Perry Ellis International announces the election of J. David Scheiner as Non-Executive Chairman of the Board

MIAMI, 2017-Sep-23 — /EPR Retail News/ — Perry Ellis International (NASDAQ:PERY) (“Perry Ellis” or the “Company”) today (September 20, 2017) announced that its Board of Directors has elected J. David Scheiner (“David”) as Non-Executive Chairman. Mr. Scheiner succeeds George Feldenkreis, following the termination of Mr. Feldenkreis’ position as Executive Chairman. George Feldenkreis remains a member of the Board of Directors. These changes, which are part of a multi-year leadership succession planning process, are effective immediately.

“The Board is thankful to George for his vision and leadership over the past 50 years. Both our Board and management team have significantly benefited from George’s dedication and contributions and we wish him all the best.”
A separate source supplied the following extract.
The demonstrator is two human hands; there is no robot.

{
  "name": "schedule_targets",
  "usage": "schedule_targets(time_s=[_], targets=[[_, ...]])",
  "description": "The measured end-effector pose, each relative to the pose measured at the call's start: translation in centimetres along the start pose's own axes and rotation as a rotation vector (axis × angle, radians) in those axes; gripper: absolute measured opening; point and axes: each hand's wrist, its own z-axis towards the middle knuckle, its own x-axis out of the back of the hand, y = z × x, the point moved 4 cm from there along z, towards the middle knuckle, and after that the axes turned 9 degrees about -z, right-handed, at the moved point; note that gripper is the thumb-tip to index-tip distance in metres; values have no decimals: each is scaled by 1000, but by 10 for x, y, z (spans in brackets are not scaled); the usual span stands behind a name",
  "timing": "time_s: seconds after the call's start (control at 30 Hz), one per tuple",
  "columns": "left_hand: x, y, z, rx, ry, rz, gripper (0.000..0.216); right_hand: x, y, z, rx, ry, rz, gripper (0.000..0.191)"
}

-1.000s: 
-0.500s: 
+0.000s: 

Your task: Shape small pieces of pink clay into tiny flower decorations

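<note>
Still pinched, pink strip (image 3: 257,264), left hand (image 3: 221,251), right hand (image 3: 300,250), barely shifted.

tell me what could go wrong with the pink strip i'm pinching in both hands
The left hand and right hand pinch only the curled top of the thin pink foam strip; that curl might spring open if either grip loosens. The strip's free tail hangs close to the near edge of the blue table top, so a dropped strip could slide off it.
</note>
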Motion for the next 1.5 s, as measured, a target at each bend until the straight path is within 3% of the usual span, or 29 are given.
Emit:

Mr. Scheiner was elected to the Perry Ellis Board in June 2014. He is a veteran retailer with more than 35 years serving in senior roles at major retailers including as President and Chief Operating Officer of Macy’s Florida/Puerto Rico, from which he retired in 2009. Mr. Scheiner serves as a consultant to retail and wholesale companies, as well as investment banks and private equity companies investing in the consumer retail industry.

“David has a proven track record and will bring invaluable insight and experience to the role of Chairman,” said Jane DeFlorio, Lead Independent Director. “We have a very strong management team in place and are confident that we are well positioned to maintain our positive momentum and create shareholder value.”

Mr. Scheiner commented, “I am pleased to serve as the Chairman of the Board. With its diverse portfolio of brands, Perry Ellis has excelled throughout the years as it has adapted to the ever-changing retail environment. I look forward to continuing to work closely with Oscar and the other Board members as the Company focuses on growing its core brands, delivers superior design, quality and value directly to our consumers, and drives domestic and international growth.”

Ms. DeFlorio added, “The Board is thankful to George for his vision and leadership over the past 50 years. Both our Board and management team have significantly benefited from George’s dedication and contributions and we wish him all the best.”

Oscar Feldenkreis will remain in his position of Chief Executive Officer.

About J. David Scheiner

J. David Scheiner has served on the Perry Ellis Board of Directors since June 2014. Mr. Scheiner is a veteran retailer with over 35 years serving in senior roles at major retailers including as President and Chief Operating Officer of Macy’s Florida/Puerto Rico, from which he retired in 2009. Mr. Scheiner serves as a consultant to retail and wholesale companies, as well as investment banks and private equity companies investing in the consumer retail industry. He is also a member of the boards of The Strategic Forum as well as the Florida chapter of the National Association of Corporate Directors (NACD). For over 30 years, Mr. Scheiner has been involved with the Miami Children’s Hospital where he is a lifetime trustee, the United Way of Miami-Dade and the University of Miami Sylvester Comprehensive Cancer Center. He has also advised local mayors on business renewal efforts in the Miami-Dade area, and has served on statewide task forces for developing business growth strategies for past governors of Florida.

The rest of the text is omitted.